[What to do]: Everything in the data below is left aside except the lines from the one containing "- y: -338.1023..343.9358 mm" through the one containing "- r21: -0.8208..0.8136"; repeat those exactly.

────

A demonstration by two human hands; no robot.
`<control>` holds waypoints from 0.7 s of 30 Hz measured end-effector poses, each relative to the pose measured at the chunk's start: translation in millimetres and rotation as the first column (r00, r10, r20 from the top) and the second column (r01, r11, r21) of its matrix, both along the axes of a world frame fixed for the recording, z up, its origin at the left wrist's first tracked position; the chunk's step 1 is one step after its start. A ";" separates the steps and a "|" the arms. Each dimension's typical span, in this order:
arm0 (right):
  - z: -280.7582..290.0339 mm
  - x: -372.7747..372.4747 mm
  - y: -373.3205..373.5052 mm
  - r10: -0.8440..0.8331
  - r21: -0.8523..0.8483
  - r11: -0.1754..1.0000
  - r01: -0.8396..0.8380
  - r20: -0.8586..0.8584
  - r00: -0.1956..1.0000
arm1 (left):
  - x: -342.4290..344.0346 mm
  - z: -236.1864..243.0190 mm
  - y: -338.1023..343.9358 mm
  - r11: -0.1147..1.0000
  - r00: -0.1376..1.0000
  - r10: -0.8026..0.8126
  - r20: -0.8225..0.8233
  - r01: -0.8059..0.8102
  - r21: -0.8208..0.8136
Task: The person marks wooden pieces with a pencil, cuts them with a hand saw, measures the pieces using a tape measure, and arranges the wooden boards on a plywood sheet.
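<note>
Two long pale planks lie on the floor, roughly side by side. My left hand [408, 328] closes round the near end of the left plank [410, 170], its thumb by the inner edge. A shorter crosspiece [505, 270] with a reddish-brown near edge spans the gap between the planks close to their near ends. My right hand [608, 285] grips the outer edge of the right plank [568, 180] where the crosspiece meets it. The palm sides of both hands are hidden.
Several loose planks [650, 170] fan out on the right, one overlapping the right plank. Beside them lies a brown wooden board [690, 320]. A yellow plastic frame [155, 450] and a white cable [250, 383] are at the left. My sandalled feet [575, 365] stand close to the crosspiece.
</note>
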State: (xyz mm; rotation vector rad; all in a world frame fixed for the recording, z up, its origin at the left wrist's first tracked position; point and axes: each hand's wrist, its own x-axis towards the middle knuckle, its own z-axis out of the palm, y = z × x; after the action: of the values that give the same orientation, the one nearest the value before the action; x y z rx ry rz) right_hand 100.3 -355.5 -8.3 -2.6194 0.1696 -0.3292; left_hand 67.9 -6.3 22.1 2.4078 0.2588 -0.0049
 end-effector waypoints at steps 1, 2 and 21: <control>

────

[Task output]:
  - y: -338.1023..343.9358 mm
  - r11: -0.1147..1.0000
  - r00: -0.1376..1.0000
  - r10: -0.8026..0.8126
  - r20: -0.8225..0.8233
  - r01: -0.8059..0.8102
  - r21: -0.8208..0.8136

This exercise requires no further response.